**Aim of the exercise**
A single stretch of the material below is to be transcribed exactly, starting at the line with "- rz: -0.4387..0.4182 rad" and ending after the line with "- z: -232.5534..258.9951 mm".

**Data extract**
|---|

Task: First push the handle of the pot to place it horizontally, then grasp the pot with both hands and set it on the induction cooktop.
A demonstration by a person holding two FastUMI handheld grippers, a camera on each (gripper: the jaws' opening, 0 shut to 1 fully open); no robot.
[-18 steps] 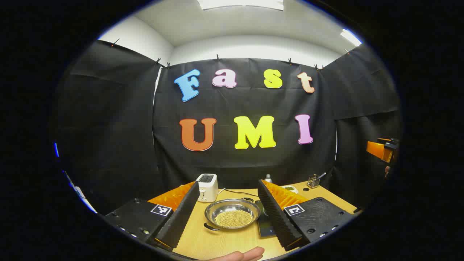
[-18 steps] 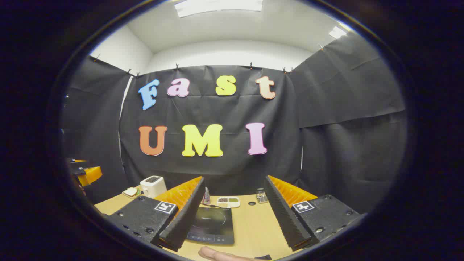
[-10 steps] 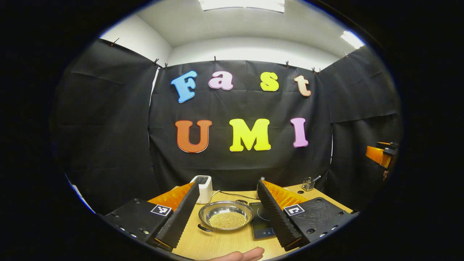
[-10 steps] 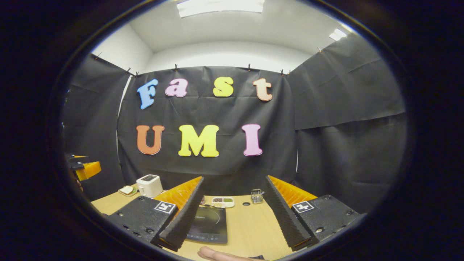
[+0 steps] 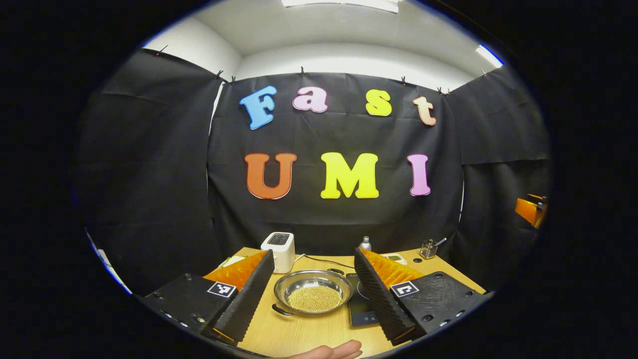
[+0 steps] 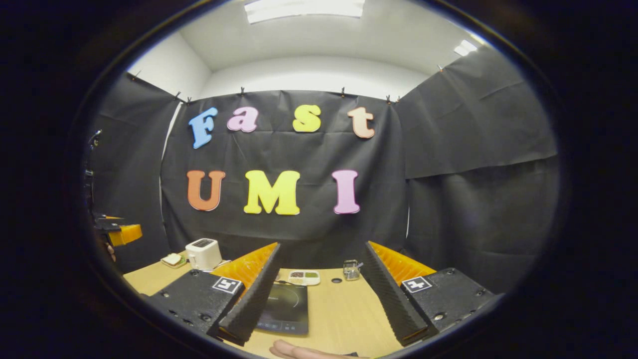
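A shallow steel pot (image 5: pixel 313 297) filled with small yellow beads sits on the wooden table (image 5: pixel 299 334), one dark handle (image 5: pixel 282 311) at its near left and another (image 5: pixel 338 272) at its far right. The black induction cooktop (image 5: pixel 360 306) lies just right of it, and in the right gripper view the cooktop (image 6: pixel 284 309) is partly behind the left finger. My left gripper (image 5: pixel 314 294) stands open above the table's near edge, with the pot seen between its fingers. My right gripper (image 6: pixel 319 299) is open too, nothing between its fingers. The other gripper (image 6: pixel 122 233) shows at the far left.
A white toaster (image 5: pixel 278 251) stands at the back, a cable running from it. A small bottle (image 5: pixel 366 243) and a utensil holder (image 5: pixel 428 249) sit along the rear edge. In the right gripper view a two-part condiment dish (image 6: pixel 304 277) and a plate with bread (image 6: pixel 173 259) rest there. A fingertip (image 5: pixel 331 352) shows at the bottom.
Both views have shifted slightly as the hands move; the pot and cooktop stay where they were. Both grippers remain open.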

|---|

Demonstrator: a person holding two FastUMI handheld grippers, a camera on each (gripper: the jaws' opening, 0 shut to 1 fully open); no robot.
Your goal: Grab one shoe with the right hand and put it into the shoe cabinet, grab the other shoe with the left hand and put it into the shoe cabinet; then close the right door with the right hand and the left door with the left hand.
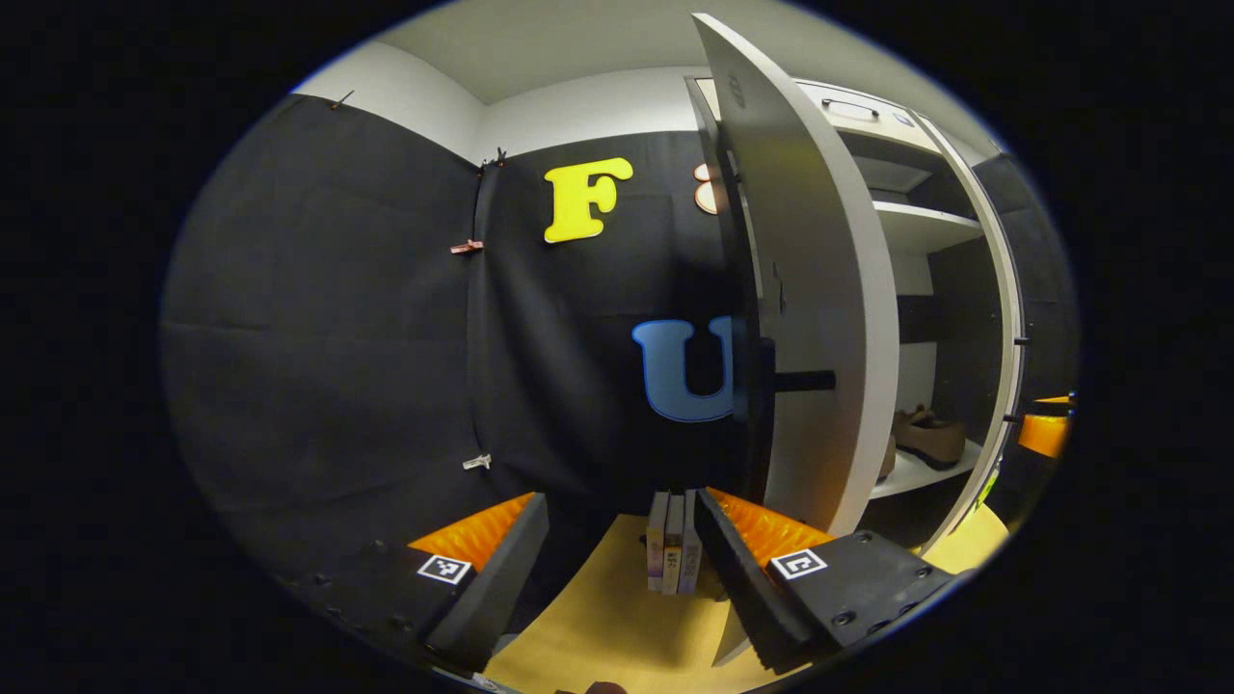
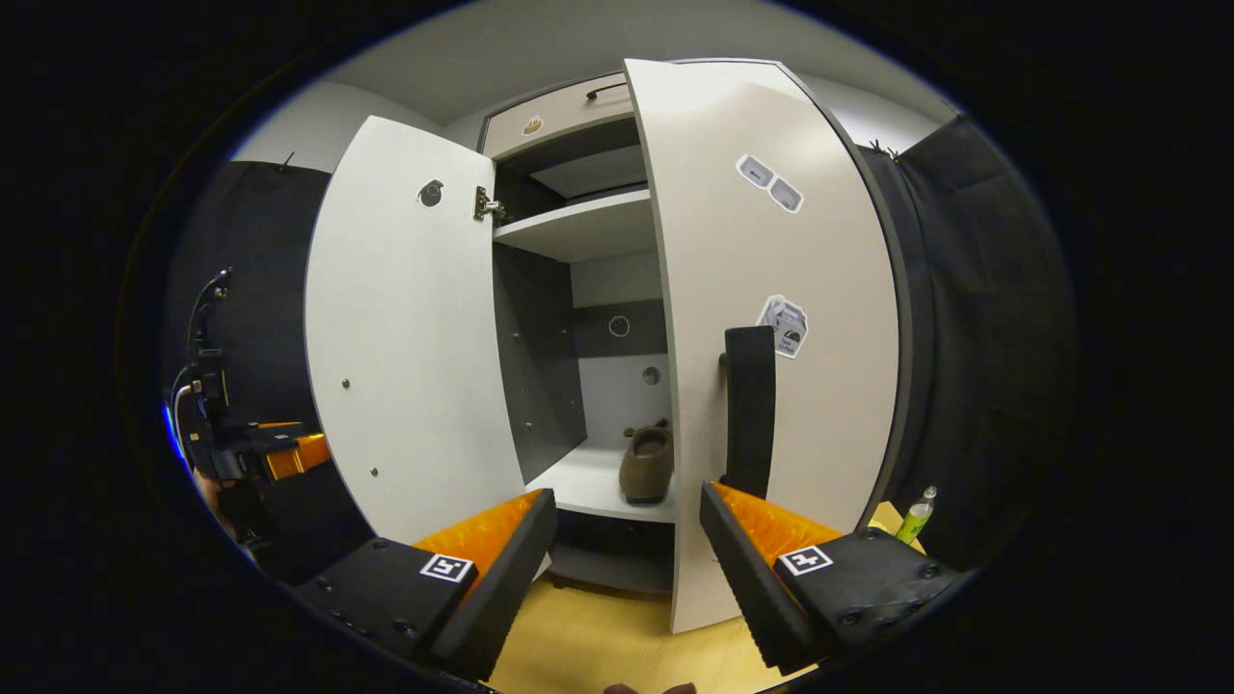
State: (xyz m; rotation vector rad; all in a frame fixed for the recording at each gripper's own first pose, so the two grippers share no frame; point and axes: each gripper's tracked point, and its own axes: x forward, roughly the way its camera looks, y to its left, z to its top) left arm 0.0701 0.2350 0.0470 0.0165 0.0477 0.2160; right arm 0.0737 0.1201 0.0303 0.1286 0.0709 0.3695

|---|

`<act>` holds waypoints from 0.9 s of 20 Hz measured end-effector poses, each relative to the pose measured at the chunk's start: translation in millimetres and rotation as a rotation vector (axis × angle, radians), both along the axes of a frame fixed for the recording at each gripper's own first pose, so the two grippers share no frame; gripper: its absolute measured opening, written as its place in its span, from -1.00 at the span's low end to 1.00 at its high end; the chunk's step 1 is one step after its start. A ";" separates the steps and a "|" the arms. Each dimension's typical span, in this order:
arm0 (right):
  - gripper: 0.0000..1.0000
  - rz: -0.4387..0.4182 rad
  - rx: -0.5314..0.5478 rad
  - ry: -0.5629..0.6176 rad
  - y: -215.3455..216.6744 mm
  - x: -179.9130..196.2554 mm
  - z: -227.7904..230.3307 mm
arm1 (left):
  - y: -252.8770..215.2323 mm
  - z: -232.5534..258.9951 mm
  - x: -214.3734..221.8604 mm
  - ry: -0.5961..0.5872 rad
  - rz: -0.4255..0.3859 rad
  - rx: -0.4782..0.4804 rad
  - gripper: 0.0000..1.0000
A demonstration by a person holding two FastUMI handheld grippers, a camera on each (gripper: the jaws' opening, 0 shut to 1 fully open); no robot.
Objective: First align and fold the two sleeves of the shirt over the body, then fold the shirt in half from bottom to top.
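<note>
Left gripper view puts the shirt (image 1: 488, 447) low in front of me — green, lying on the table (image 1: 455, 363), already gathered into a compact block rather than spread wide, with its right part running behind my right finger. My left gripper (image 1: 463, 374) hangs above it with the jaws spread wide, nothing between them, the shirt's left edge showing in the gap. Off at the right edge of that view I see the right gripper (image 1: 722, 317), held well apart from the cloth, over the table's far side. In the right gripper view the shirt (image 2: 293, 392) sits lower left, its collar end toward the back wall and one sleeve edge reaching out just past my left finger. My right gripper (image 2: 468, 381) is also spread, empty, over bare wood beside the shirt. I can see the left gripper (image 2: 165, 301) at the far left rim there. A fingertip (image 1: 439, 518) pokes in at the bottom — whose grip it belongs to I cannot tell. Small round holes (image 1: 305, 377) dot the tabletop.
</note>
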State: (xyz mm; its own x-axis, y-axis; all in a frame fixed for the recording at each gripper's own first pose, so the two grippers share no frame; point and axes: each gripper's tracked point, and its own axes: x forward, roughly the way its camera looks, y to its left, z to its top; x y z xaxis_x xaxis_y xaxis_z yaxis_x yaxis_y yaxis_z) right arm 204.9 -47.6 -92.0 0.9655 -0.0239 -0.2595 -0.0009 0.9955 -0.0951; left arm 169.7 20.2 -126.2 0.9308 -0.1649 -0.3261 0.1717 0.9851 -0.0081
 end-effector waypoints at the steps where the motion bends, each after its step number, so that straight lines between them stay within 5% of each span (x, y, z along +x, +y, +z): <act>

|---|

**Solution to this problem**
  - rz: -0.4387..0.4182 rad
  - rx: -0.5314..0.5478 rad
  - ry: -0.5629..0.6176 rad
  - y: -215.3455..216.6744 mm
  - x: -179.9130..196.2554 mm
  - z: -227.7904..230.3307 mm
arm1 (left):
  - y: -252.8770..215.2323 mm
  - z: -232.5534..258.9951 mm

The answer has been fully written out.